In [1]:
import pandas as pd
import matplotlib.pyplot as plt
import seaborn as sns
from sklearn.linear_model import LogisticRegression
from sklearn.preprocessing import LabelEncoder
from sklearn.metrics import accuracy_score
from sklearn.model_selection import train_test_split, GridSearchCV
from sklearn.impute import KNNImputer
from sklearn.metrics import accuracy_score, classification_report
from sklearn.ensemble import RandomForestClassifier, ExtraTreesClassifier
from sklearn.tree import DecisionTreeClassifier
from lightgbm import LGBMClassifier
from xgboost import XGBClassifier

#Read The Data

In [2]:
train = pd.read_csv('train.csv')
test = pd.read_csv('test.csv')


In [None]:
train.head(10)

In [None]:
train.info()

In [None]:
train.describe()

#Plot The Data

In [None]:

plt.figure(figsize=(10, 8))

plt.subplot(3, 2, 1)
sns.countplot(data=train, x='VIP', hue='Transported')
plt.title(" VIP vs Transported")

plt.subplot(3, 2, 2)
sns.countplot(data=train, x='CryoSleep', hue='Transported')
plt.title(" CryoSleep vs Transported")

plt.subplot(3, 2, 3)
sns.countplot(data=train, x='HomePlanet', hue='Transported')
plt.title(" HomePlanet vs Transported")

plt.subplot(3, 2, 4)
sns.countplot(data=train, x='Destination', hue='Transported')
plt.title(" Destination vs Transported")


plt.tight_layout()
plt.show()

In [None]:
train['Destination'].unique()

In [None]:
train['Destination'].isna().sum()

In [None]:
train['HomePlanet'].unique()

In [None]:
train['HomePlanet'].isna().sum()

In [None]:
train['CryoSleep'].isna().sum()

In [None]:
len(train['Cabin'].unique())

In [None]:
train['Cabin'].isna().sum()

In [None]:
train["Transported"].unique()

In [None]:
train["Transported"].isna().sum()

# Dealing with missed values

In [16]:
train.drop(["Name", "Cabin"], inplace=True, axis=1)
test.drop(["Name", "Cabin"], inplace=True, axis=1)

In [17]:
categorical_columns = train.select_dtypes(include=['object']).columns.drop('PassengerId')
numerical_columns = train.select_dtypes(include=["int32", 'float64']).columns

In [None]:
for col in categorical_columns:
    train[col].fillna("unknown", inplace=True)
    test[col].fillna("unknown", inplace=True)
    
for col in categorical_columns:
    train[col] = train[col].astype(str)
    test[col] = test[col].astype(str)

In [None]:
for col in categorical_columns:
    print(train[col].unique())

### - Applying lebel encoder on categorical features

In [20]:
le = LabelEncoder()
for col in categorical_columns:
    train[col] = le.fit_transform(train[col])
    test[col] = le.transform(test[col])

In [None]:
for col in categorical_columns:
    print(train[col].unique())

### - Apply KNN imputer to fill numerical missed values 

In [22]:
imputer = KNNImputer(n_neighbors=5)

train[numerical_columns] = imputer.fit_transform(train[numerical_columns])
test[numerical_columns] = imputer.transform(test[numerical_columns])

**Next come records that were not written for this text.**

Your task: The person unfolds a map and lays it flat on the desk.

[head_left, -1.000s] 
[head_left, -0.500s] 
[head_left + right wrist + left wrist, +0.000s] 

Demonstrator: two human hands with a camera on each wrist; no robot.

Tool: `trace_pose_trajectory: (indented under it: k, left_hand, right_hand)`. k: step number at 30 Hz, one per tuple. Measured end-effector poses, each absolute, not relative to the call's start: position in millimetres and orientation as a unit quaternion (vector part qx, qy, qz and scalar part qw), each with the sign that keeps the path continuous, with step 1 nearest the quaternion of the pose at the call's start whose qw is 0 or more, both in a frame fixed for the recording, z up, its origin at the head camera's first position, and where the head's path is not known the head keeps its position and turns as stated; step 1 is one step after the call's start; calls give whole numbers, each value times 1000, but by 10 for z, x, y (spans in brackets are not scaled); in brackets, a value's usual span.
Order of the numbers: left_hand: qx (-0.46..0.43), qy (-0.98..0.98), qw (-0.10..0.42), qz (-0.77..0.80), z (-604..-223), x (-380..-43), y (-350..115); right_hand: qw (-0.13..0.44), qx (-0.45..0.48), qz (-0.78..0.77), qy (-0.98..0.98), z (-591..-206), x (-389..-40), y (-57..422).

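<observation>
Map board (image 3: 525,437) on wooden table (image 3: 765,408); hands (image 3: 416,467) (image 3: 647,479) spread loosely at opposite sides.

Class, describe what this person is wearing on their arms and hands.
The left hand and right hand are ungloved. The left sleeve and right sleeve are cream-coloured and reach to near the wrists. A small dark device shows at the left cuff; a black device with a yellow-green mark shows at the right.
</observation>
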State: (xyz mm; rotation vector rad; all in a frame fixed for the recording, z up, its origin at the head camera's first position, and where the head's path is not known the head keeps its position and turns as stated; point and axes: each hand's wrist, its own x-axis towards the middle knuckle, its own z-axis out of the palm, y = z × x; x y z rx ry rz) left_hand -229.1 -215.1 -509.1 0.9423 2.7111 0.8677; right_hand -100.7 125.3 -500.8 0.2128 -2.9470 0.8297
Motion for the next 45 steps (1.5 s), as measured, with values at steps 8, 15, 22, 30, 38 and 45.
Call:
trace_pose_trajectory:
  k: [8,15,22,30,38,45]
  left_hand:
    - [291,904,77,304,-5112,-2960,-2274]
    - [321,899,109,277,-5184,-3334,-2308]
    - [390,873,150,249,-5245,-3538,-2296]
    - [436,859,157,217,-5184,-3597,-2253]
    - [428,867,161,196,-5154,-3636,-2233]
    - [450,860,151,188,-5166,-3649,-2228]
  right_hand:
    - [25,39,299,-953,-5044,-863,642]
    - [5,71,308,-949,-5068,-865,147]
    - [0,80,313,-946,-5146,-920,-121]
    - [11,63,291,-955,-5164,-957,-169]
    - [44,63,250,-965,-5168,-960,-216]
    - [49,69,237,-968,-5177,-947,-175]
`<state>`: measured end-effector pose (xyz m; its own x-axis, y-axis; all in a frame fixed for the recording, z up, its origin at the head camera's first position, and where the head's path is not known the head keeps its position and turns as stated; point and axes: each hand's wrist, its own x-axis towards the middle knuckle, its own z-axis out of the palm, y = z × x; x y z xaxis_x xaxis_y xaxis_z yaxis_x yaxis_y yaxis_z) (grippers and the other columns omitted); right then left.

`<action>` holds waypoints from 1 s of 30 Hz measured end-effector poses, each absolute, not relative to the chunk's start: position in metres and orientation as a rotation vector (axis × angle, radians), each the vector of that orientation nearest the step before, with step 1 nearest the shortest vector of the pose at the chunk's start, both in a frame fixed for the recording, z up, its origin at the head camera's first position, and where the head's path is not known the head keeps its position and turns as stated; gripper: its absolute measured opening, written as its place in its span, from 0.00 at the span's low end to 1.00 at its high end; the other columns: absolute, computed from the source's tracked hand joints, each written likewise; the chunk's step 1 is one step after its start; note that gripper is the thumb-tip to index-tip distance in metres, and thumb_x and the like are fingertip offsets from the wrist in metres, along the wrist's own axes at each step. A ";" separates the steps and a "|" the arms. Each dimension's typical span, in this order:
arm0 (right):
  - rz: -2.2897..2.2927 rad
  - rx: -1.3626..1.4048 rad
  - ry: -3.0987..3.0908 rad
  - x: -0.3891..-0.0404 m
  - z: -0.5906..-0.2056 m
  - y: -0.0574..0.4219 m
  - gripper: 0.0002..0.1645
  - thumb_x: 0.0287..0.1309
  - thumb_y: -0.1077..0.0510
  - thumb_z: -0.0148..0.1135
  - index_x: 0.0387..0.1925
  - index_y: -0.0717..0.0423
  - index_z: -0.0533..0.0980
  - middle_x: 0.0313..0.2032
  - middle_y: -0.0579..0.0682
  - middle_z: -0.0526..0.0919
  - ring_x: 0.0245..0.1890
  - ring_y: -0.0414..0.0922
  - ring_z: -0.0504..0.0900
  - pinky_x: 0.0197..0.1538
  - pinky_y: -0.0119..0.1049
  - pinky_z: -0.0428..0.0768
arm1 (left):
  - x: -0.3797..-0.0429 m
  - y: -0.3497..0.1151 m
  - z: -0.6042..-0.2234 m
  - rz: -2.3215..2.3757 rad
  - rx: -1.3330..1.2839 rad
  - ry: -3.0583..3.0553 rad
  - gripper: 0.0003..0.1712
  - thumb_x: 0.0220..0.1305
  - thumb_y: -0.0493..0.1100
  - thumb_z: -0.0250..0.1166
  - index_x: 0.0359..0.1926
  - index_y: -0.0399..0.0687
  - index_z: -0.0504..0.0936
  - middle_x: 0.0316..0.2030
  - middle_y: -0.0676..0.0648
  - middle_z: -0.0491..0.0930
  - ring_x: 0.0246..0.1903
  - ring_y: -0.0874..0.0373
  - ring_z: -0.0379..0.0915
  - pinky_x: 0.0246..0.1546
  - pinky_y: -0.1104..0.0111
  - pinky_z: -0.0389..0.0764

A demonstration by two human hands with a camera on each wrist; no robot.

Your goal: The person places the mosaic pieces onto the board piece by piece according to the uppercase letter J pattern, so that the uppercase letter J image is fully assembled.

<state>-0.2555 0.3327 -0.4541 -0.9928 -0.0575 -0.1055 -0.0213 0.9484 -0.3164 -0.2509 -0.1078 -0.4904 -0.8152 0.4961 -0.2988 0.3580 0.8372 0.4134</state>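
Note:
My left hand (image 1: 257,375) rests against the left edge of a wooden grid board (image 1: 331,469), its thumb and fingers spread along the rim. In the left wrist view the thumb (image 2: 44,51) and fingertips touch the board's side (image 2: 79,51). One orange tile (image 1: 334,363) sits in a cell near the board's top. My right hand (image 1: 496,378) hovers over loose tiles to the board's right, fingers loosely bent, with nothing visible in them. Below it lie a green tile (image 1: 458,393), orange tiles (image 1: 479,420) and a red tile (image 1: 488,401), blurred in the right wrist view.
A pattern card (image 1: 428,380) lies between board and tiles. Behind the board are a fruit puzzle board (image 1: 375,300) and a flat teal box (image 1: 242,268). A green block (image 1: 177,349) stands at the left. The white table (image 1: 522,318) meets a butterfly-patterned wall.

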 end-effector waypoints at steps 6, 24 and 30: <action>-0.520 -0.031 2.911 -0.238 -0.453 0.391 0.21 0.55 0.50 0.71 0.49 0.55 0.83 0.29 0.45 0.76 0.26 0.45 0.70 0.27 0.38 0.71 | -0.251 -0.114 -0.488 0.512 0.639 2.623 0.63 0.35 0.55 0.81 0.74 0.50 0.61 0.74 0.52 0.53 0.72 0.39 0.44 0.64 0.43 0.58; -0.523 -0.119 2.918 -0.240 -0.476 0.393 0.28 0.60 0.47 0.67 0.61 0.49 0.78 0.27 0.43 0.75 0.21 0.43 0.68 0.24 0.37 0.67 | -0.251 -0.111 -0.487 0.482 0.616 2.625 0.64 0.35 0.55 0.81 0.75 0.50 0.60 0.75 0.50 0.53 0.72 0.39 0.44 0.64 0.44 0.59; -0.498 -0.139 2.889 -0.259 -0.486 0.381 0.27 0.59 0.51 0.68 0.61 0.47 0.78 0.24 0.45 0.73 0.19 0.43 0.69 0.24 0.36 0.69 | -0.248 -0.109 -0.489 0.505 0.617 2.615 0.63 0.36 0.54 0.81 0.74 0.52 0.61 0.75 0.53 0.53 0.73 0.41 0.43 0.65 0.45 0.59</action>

# Spliting the train set to train/val sets to evaluate the models

In [23]:
X = train.drop(['PassengerId', 'Transported'], axis=1)
y = train['Transported']
X_train, X_val, y_train, y_val = train_test_split(X,y, test_size=0.2, random_state=98)

In [None]:
X_train.head()

# Finding the best model

In [25]:
models = {
    "XGBoost": XGBClassifier(),
    "Logistic Regression": LogisticRegression(),
    "Random Forest": RandomForestClassifier(),
    "Extra Trees": ExtraTreesClassifier(),
    "Decision Tree": DecisionTreeClassifier(),
    "Light GBM": LGBMClassifier()
}

In [None]:
for name, model in models.items():
    print(f'\n{name}')
    model.fit(X_train, y_train)
    y_pred = model.predict(X_val)
    print(f'\nAccuracy: {accuracy_score(y_val, y_pred):.3f}')
    print("\nClassification Report:")
    print(classification_report(y_val, y_pred))

In [None]:
light_gbm_model = LGBMClassifier()


lgbm_grid_params = {
    'num_leaves': [31, 50, 70],
    'max_depth': [-1, 10, 20],
    'learning_rate': [0.01, 0.05, 0.1],
    'n_estimators': [100, 300, 500],
    'boosting_type': ['gbdt'],
    'subsample': [0.6, 0.8, 1.0],
    'colsample_bytree': [0.6, 0.8, 1.0]
}

lgbm_grid = GridSearchCV(estimator=light_gbm_model, param_grid=lgbm_grid_params, cv=5, n_jobs=-1, verbose=2)
lgbm_grid.fit(X_train, y_train)

In [361]:
best_model = lgbm_grid.best_estimator_

In [None]:
import joblib  
joblib.dump(best_model, "best_model_lgbm.pkl")

In [None]:
feature_importancity = best_model.feature_importances_
features = X_train.columns

plt.barh(features, feature_importancity, color="salmon")
plt.xlabel("Feature Importance")
plt.title("Light GBM Feature Importances")
plt.show()

In [None]:
y_pred = best_model.predict(X_val)

print(f"Best Light GBM model's accuracy: {accuracy_score(y_val, y_pred):.3f}")
print("\nClassification Report:")
print(f"\n{classification_report(y_val, y_pred)}")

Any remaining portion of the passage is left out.